> [Directions for this task]
Straight copy, no pictures: transcribe each entry as it stands.

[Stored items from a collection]
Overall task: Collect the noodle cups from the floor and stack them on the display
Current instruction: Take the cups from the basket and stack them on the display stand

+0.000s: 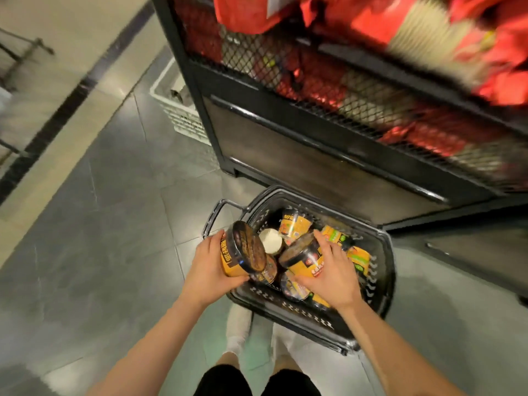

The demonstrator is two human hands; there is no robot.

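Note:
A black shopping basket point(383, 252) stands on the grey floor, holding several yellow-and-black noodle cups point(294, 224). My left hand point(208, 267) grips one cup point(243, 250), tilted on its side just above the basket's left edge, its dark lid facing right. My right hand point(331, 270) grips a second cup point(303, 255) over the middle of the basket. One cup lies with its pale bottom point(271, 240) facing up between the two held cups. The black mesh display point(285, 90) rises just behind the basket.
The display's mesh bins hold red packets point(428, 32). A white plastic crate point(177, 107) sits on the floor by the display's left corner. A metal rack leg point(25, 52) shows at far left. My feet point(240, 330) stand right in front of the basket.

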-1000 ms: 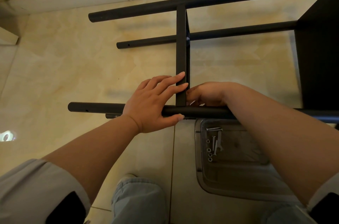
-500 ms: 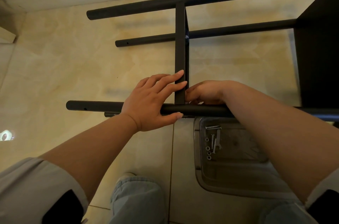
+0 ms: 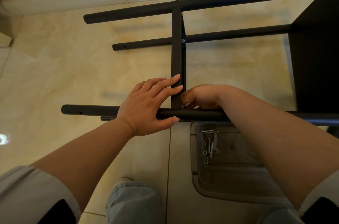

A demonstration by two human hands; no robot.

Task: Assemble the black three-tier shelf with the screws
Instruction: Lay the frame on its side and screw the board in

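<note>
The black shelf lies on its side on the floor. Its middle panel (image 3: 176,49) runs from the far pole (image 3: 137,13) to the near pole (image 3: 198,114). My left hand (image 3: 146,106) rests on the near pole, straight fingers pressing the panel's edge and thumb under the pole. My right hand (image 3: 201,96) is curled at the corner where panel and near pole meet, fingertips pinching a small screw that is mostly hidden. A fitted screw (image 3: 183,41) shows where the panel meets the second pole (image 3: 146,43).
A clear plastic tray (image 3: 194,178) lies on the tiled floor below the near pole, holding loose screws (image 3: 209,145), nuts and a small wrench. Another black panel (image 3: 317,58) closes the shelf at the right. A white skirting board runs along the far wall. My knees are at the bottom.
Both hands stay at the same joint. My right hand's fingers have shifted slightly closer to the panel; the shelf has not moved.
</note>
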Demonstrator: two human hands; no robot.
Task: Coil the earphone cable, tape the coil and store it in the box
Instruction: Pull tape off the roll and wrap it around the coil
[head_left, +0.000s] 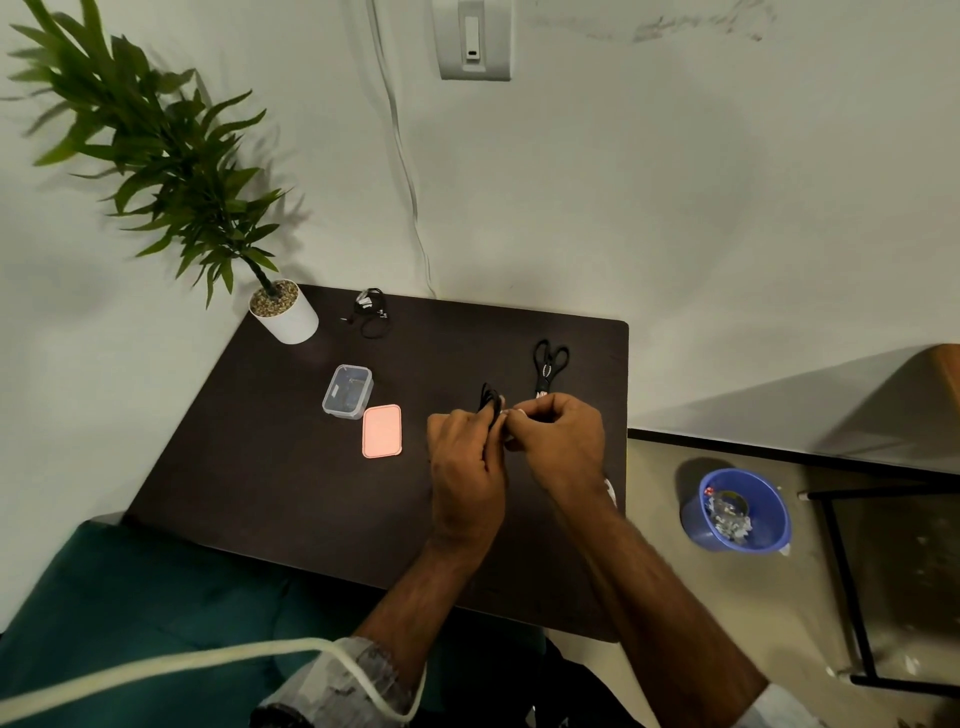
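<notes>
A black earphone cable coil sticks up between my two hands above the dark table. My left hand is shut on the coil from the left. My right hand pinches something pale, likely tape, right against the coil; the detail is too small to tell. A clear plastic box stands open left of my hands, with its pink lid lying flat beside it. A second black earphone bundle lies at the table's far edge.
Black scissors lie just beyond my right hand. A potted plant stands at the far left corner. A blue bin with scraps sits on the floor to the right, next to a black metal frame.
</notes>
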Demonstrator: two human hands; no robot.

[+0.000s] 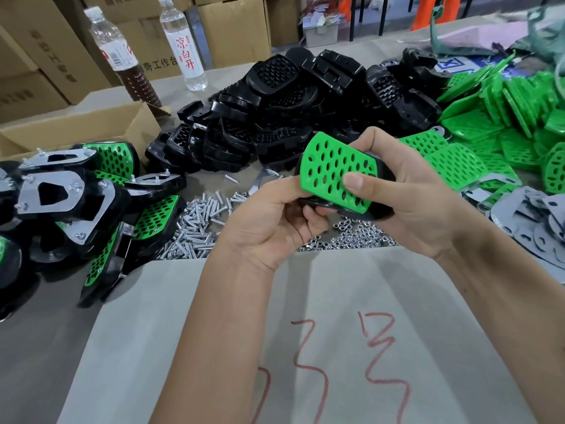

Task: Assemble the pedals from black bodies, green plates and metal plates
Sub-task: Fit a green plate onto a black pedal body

> [Solution]
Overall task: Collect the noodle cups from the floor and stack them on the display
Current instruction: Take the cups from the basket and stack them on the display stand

+0.000s: 

The demonstrator is two human hands; there is no robot.

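Note:
A black shopping basket point(383, 252) stands on the grey floor, holding several yellow-and-black noodle cups point(294, 224). My left hand point(208, 267) grips one cup point(243, 250), tilted on its side just above the basket's left edge, its dark lid facing right. My right hand point(331, 270) grips a second cup point(303, 255) over the middle of the basket. One cup lies with its pale bottom point(271, 240) facing up between the two held cups. The black mesh display point(285, 90) rises just behind the basket.
The display's mesh bins hold red packets point(428, 32). A white plastic crate point(177, 107) sits on the floor by the display's left corner. A metal rack leg point(25, 52) shows at far left. My feet point(240, 330) stand right in front of the basket.
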
-1000 ms: 
-500 ms: 
+0 ms: 

A demonstration by two human hands; no robot.

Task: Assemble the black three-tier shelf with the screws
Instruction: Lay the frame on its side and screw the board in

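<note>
The black shelf lies on its side on the floor. Its middle panel (image 3: 176,49) runs from the far pole (image 3: 137,13) to the near pole (image 3: 198,114). My left hand (image 3: 146,106) rests on the near pole, straight fingers pressing the panel's edge and thumb under the pole. My right hand (image 3: 201,96) is curled at the corner where panel and near pole meet, fingertips pinching a small screw that is mostly hidden. A fitted screw (image 3: 183,41) shows where the panel meets the second pole (image 3: 146,43).
A clear plastic tray (image 3: 194,178) lies on the tiled floor below the near pole, holding loose screws (image 3: 209,145), nuts and a small wrench. Another black panel (image 3: 317,58) closes the shelf at the right. A white skirting board runs along the far wall. My knees are at the bottom.
Both hands stay at the same joint. My right hand's fingers have shifted slightly closer to the panel; the shelf has not moved.
</note>
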Demonstrator: two human hands; no robot.
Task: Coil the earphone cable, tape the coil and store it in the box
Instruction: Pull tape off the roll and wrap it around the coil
[head_left, +0.000s] 
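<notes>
A black earphone cable coil sticks up between my two hands above the dark table. My left hand is shut on the coil from the left. My right hand pinches something pale, likely tape, right against the coil; the detail is too small to tell. A clear plastic box stands open left of my hands, with its pink lid lying flat beside it. A second black earphone bundle lies at the table's far edge.
Black scissors lie just beyond my right hand. A potted plant stands at the far left corner. A blue bin with scraps sits on the floor to the right, next to a black metal frame.
</notes>
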Demonstrator: two human hands; no robot.

[+0.000s] 

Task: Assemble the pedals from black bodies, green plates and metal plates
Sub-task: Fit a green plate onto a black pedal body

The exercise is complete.